Consider the triangle formed by the side of the house the ladder and the ground. Find the rate at which the area is changing when the base of the ladder is 7 feet from the wall.
Find the rate at which the angle between the ladder and the wall of the house is changing when the base of the ladder is 7 feet from the wall.
To find the rate at which the top of the ladder is moving down the wall when the base is 7 feet away, we can use the concept of related rates.
Let's denote the distance between the wall and the top of the ladder as y, and the distance between the wall and the base of the ladder as x. We know that y is decreasing as the base of the ladder is pulled away from the wall. We also know that the ladder has a fixed length of 25 feet.
Using the Pythagorean theorem, we have the equation: x^2 + y^2 = 25^2.
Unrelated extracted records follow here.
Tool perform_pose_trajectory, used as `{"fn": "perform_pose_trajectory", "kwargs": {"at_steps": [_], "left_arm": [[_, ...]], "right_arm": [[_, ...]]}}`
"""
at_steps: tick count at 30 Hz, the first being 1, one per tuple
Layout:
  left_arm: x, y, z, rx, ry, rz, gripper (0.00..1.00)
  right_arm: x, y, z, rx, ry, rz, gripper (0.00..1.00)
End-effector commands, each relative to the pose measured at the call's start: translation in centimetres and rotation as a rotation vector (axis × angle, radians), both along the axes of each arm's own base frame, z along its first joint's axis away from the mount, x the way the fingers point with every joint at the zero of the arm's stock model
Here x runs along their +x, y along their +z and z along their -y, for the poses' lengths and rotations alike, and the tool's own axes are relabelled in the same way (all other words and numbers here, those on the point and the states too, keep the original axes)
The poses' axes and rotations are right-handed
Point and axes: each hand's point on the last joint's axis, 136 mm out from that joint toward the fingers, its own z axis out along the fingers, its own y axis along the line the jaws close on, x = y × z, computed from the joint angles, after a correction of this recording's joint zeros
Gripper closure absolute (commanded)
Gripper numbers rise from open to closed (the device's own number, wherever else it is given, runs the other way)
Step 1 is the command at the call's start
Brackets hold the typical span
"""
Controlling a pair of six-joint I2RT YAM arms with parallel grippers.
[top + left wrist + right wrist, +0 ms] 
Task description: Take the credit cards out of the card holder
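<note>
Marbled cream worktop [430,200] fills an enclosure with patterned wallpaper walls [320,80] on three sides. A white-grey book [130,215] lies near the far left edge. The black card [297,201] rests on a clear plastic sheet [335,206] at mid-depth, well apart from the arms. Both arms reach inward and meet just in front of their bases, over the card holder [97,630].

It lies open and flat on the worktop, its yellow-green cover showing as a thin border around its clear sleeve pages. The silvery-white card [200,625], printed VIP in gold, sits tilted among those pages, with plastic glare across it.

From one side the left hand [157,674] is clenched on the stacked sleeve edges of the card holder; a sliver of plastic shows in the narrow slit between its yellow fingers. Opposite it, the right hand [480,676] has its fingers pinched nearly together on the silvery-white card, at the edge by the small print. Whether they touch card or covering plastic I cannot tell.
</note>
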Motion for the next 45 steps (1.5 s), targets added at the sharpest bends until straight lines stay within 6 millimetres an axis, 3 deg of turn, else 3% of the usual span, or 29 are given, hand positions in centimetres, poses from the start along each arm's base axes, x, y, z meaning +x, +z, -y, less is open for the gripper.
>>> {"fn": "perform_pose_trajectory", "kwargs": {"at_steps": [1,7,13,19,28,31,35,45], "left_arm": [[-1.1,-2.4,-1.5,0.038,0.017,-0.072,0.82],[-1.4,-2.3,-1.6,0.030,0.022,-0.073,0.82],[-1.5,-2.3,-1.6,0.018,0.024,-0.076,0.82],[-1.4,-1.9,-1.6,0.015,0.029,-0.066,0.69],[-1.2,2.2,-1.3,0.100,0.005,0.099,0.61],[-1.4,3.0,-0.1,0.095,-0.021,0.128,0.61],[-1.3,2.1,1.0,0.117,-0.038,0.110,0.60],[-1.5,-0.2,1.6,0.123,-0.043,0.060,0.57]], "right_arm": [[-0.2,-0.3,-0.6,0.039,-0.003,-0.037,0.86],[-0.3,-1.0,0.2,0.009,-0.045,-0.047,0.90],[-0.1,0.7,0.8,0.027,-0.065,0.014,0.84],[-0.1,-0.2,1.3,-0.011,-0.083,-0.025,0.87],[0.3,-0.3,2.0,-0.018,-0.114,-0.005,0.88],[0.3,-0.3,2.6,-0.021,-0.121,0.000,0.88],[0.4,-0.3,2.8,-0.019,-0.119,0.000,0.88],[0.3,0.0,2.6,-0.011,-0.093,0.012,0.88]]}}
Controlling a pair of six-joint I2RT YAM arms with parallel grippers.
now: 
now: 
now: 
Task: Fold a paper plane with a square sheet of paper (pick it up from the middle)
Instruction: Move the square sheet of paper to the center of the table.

Taking the derivative with respect to time (t), we get:
2x(dx/dt) + 2y(dy/dt) = 0.
We are given that dx/dt = 2 ft/s (the rate at which the base of the ladder is pulled away), and we want to find dy/dt when x = 7.
Plugging in these values, we get:
2(7)(2) + 2y(dy/dt) = 0.
Simplifying the equation, we have:
28 + 2y(dy/dt) = 0.
Now, we need to solve for dy/dt. Rearranging the equation, we get:
2y(dy/dt) = -28.
Dividing both sides by 2y, we find:
dy/dt = -28 / (2y).
To find the value of y when x = 7, we can substitute this value into the equation x^2 + y^2 = 25^2:
7^2 + y^2 = 25^2.
49 + y^2 = 625.
y^2 = 625 - 49.
y^2 = 576.
y = sqrt(576).
y = 24 feet.
Substituting y = 24 into the equation for dy/dt, we get:
dy/dt = -28 / (2*24) = -7/12 ft/s.
Therefore, the top of the ladder is moving down the wall at a rate of -7/12 ft/s when the base is 7 feet away.
Now, let's move on to the second part of the question, i.e., finding the rate at which the area of the triangle is changing when the base of the ladder is 7 feet from the wall.
The area of the triangle is given by A = (1/2) * x * y.
Differentiating both sides with respect to time, we get:
dA/dt = (1/2) * (x * dy/dt + y * dx/dt).
Substituting the given values x = 7, y = 24, dx/dt = 2, and dy/dt = -7/12, we have:
dA/dt = (1/2) * (7 * (-7/12) + 24 * 2).
Simplifying the expression, we find:
dA/dt = (1/2) * (-49/12 + 48) = (1/2) * (-49/12 + 576/12) = (1/2) * 527/12.
Therefore, the rate at which the area of the triangle is changing when the base of the ladder is 7 feet from the wall is 527/24 square feet per second.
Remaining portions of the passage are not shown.